The Greg Palast link in that excerpt ("Jim Crow in Cyberspace") is worth a click, if you're new to this topic, or have never heard of him. It was written a few years ago, but summarizes the record concisely:

http://www.thirdworldtraveler.com/Palast_Greg/JimCrow_Cyberspace_TBDMCB.html

...Wait, ...there's a breaking story at dKos that has some new, very disturbing, info. A court of appeals overturned the original ruling favoring the Secretary of State (Democrat Jennifer Brunner) in Ohio.

http://www.dailykos.com/storyonly/2008/10/15/1710/8917/699/630868

The GOP is intentionally undermining voter confidence in the electoral system despite having not a shred of evidence to prove any conspiracy to commit voter fraud. In fact, a five year investigation by the Bush Adminstration revealed only 120 prosecutable offenses of voter fraud in a nation where 100 million people turn out for presidential elections.
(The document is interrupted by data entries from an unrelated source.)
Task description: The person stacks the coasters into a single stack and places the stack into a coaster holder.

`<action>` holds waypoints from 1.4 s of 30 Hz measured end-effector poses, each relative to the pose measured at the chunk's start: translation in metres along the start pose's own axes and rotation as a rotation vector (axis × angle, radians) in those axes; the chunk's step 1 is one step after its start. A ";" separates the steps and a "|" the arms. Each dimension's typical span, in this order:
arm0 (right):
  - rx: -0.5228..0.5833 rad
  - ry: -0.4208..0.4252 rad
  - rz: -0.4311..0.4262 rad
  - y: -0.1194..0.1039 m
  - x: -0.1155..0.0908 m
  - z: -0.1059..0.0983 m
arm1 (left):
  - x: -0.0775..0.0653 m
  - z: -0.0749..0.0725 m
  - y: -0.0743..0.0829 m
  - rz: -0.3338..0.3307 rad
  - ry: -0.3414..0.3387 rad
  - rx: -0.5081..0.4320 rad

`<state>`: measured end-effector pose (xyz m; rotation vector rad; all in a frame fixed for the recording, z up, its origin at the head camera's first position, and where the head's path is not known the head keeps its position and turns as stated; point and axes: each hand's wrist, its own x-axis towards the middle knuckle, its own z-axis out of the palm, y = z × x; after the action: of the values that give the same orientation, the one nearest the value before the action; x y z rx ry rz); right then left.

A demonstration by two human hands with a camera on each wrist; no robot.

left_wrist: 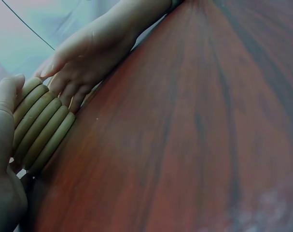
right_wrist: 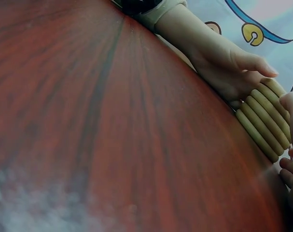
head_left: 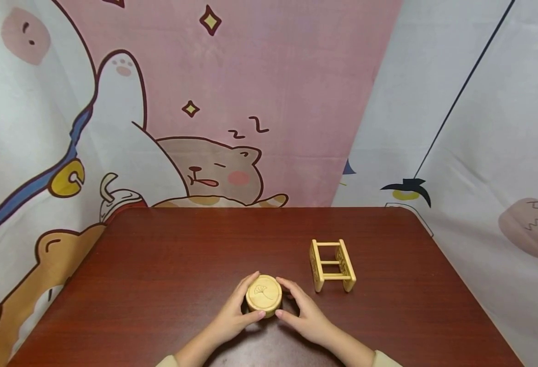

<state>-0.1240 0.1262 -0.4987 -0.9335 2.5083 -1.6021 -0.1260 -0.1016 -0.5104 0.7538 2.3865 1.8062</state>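
Observation:
A stack of round wooden coasters (head_left: 264, 291) stands on the table near its front, the top one engraved with a ginkgo leaf. Several discs show from the side in both wrist views. On the left, my left hand (head_left: 233, 313) grips the stack, thumb at the front rim and fingers round the far side. From the opposite side my right hand (head_left: 309, 317) holds it too, with thumb and forefinger tips at the rim. The lower fingers of both hands are partly hidden. A wooden coaster rack (head_left: 330, 263), two carved sides joined by thin bars, stands beyond the right hand.
The reddish-brown wooden table (head_left: 195, 244) has a glossy top with rounded far corners. Behind it hangs a cloth backdrop (head_left: 305, 102) printed with cartoon animals, meeting the table's far edge.

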 end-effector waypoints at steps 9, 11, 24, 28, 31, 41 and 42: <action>-0.019 -0.001 0.039 0.017 0.001 0.004 | 0.001 0.001 -0.001 -0.028 0.003 -0.011; -0.027 -0.005 0.029 0.016 0.002 0.003 | 0.001 0.001 -0.001 -0.036 0.006 -0.024; -0.260 -0.009 -0.145 0.025 0.012 -0.001 | 0.001 0.003 0.001 -0.059 0.002 -0.081; -0.316 0.030 -0.210 0.030 0.016 0.000 | 0.002 0.004 0.001 -0.055 -0.001 -0.113; -0.317 0.055 -0.234 0.032 0.018 -0.001 | 0.003 0.006 0.002 -0.049 0.000 -0.130; -0.303 0.076 -0.242 0.030 0.019 -0.001 | 0.002 0.011 0.006 -0.092 0.014 -0.176; -0.302 0.079 -0.241 0.030 0.019 -0.001 | 0.003 0.011 0.006 -0.098 0.021 -0.187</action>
<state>-0.1538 0.1262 -0.5181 -1.2707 2.8428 -1.3553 -0.1227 -0.0893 -0.5082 0.5900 2.1834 1.9699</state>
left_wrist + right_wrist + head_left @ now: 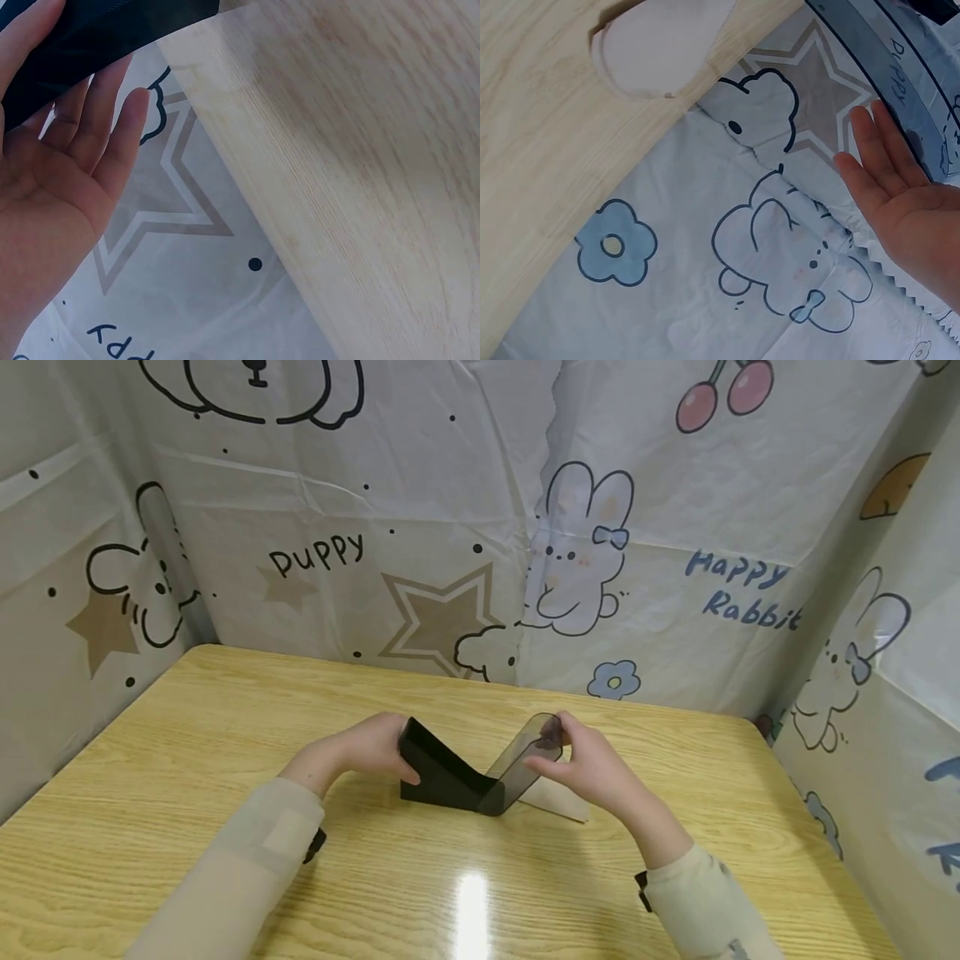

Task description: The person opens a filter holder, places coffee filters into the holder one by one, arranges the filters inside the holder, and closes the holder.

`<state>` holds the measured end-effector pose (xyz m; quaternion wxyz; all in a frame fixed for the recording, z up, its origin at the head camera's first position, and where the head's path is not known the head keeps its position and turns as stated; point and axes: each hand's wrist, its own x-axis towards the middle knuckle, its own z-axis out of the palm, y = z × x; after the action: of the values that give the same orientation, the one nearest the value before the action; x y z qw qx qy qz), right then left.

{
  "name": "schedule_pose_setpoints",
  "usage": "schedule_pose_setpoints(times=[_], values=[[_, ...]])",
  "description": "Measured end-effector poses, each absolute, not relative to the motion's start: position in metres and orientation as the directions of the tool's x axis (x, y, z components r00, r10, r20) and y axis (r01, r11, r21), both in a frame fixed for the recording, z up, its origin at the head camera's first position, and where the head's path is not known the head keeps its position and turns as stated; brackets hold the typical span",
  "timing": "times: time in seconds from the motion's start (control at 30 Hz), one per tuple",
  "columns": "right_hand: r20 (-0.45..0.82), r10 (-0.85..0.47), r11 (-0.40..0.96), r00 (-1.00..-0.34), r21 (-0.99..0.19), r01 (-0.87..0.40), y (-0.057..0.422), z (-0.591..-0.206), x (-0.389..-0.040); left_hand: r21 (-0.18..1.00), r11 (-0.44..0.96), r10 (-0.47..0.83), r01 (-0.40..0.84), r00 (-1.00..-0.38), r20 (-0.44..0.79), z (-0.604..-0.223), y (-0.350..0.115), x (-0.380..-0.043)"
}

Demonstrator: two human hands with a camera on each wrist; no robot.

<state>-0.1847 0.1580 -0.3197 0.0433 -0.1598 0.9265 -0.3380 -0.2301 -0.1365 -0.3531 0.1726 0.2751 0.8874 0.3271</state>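
A black wedge-shaped box with a smoky see-through lid stands over the middle of the table. The lid is swung up and out to the right, joined to the box at its low end. My left hand grips the box's tall left end, thumb on the near side; the left wrist view shows its fingers under the dark body. At the lid's far end, my right hand holds it between thumb and fingers. Behind and below the lid lies a flat, pale stack of what look like paper coffee filters, round-cornered with a crimped edge.
The wood-grain table runs back to a white printed cloth hung along its far side. More cloth hangs at the left and right. Both sleeves carry a dark wrist strap.
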Motion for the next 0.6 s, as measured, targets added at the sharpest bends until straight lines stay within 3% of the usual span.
schedule_pose_setpoints(times=[0.6], values=[[-0.001,-0.316,0.715,-0.949,-0.658,-0.237,0.181,-0.330,-0.181,0.690,0.636,0.590,0.346,-0.794,-0.146,-0.354,-0.138,-0.230]])
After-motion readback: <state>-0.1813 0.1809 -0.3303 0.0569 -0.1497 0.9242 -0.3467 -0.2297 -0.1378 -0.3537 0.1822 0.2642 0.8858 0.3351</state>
And now 600,000 people in Ohio could possibly lose their right to vote just so the GOP can "insure the integrity of the voting system." Just like the Clear Skies Act (which reduced air pollution controls) and the Patriot Act (which undermined the Constitution), we can always be sure that whatever Republicans are claiming to do, they are really doing the exact opposite.